Дядя улыбался своей земле, солнцу, небу, людям, которые торопливо покидали вагоны. Нет, они не знают, что такое разлука на годы, на целую жизнь. А потому живут другими заботами и радостями. Тут же сердце то мячиком прыгает, то будто льдинкой примерзает к ребру. С чего бы?
Аслан внимательно оглядел снующих по перрону людей. И вдруг будто ледяным ветром обдало, тем, сахалинским. И каждый мускул заныл, словно от боли. Гнида… Он тоже только что приметил Дядю. И, скользнув по нему мышиным взглядом, быстро юркнул в толпу. Исчез, словно привиделся. Дядя помрачнел. Тяжело отошел к скамье. Гнида Его Аслан хорошо знал. И помнил. Тот давно был связан с Шефом Сначала был фарцовщиком. Скупал у фартовых удачу. Потом на черном рынке ее перепродавал. С барышом. Приварок имел неплохой. Ну, а когда война закончилась и карточная система забылась, стал на дело ходить. Накрепко к Шефу привязался. Был его шестеркой. Вот и теперь, не иначе, как по поручению, выслеживал Аслана. С чего же отирался он здесь, на вокзале? Встречал. А теперь донесет. Гнида — так когда-то обозвал его он, Дядя. За жадность. За то, что живя горячей удачей фартовых, он часто попадался на черном рынке и закладывал кентов, неугодных Шефу. Теперь они все далеко. И не скоро вернутся. Но появился он, Аслан. Теперь его будут опасаться. Чтоб не заложил. Ведь многое он знает. Ох, и многое! Постараются убрать? Иль ублажить? Чтоб потом вместо себя опять подсунуть.
—Ну уж, хрен вам в зубы! — крикнул Дядя. Пожилая дама, неизвестно когда присевшая на скамью, испуганно вскочила от такой неделикатности. И, пунцовея от негодования, заторопилась подальше от Аслана. Тот и внимания на нее не обратил. Схватив чемодан, сдернул его рывком со скамейки. Бурча под нос: «Туды их…», пошел к стоянке такси, сцепив невольно кулаки и зубы.

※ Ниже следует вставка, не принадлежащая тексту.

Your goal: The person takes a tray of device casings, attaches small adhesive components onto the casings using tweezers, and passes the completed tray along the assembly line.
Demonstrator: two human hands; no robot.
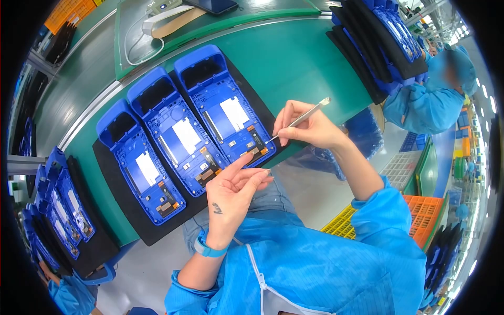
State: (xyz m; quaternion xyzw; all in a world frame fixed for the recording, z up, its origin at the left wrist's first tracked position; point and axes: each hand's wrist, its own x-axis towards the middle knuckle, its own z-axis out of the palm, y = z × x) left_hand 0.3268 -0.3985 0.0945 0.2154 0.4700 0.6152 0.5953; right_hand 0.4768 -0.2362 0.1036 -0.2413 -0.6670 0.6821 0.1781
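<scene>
The rightmost blue housing already had a dark flex strip at its near end, like its two neighbours, though how much was left on any could not be told. Near its corner, the right hand pinched a slim tool, while the left hand hovered close, index extended, thumb near curled fingers, its grip impossible to tell. All three lay on a black mat upon the green table

The zip-front jacket and the wristband are both blue.
</scene>
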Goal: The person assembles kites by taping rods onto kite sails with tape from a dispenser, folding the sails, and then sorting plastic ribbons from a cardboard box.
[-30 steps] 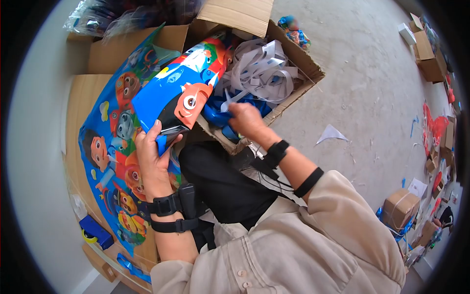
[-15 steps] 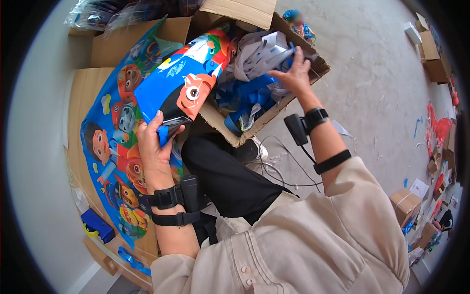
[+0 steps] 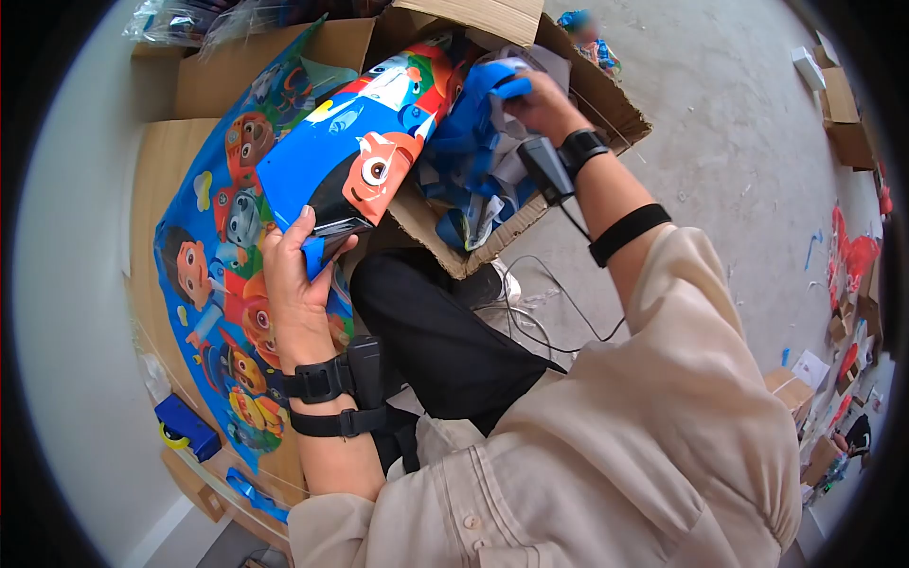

Шофер, услыхав адрес, кивнул понятливо. И рванулись бегом навстречу знакомые улицы. Вот по этой дороге уходил на войну. Домишки тут были старенькие. Теперь их снесли. Новые большие дома стоят. Крышами небо подпирают. Экие громадины! И, гляди ж ты, на балконах пеленки да распашонки сушатся. У кого-то дети да внуки появились. Кто-то не зря эти годы жил. А тут? Ювелирный был. Ох, и трясли его в свое время! А теперь — школа. Здесь… Аслан отвернулся. Этот магазин он грабил. Дядя смотрел вперед. Еще полквартала и — дом. Ждут ли?..
—Стой. Приехали, — тронул таксиста за руку Аслан. Окна дома… Они — как глаза людей. Смотрят на приехавшего. Будто спрашивают — с миром ли? Здесь живут его дети. Они еще спят.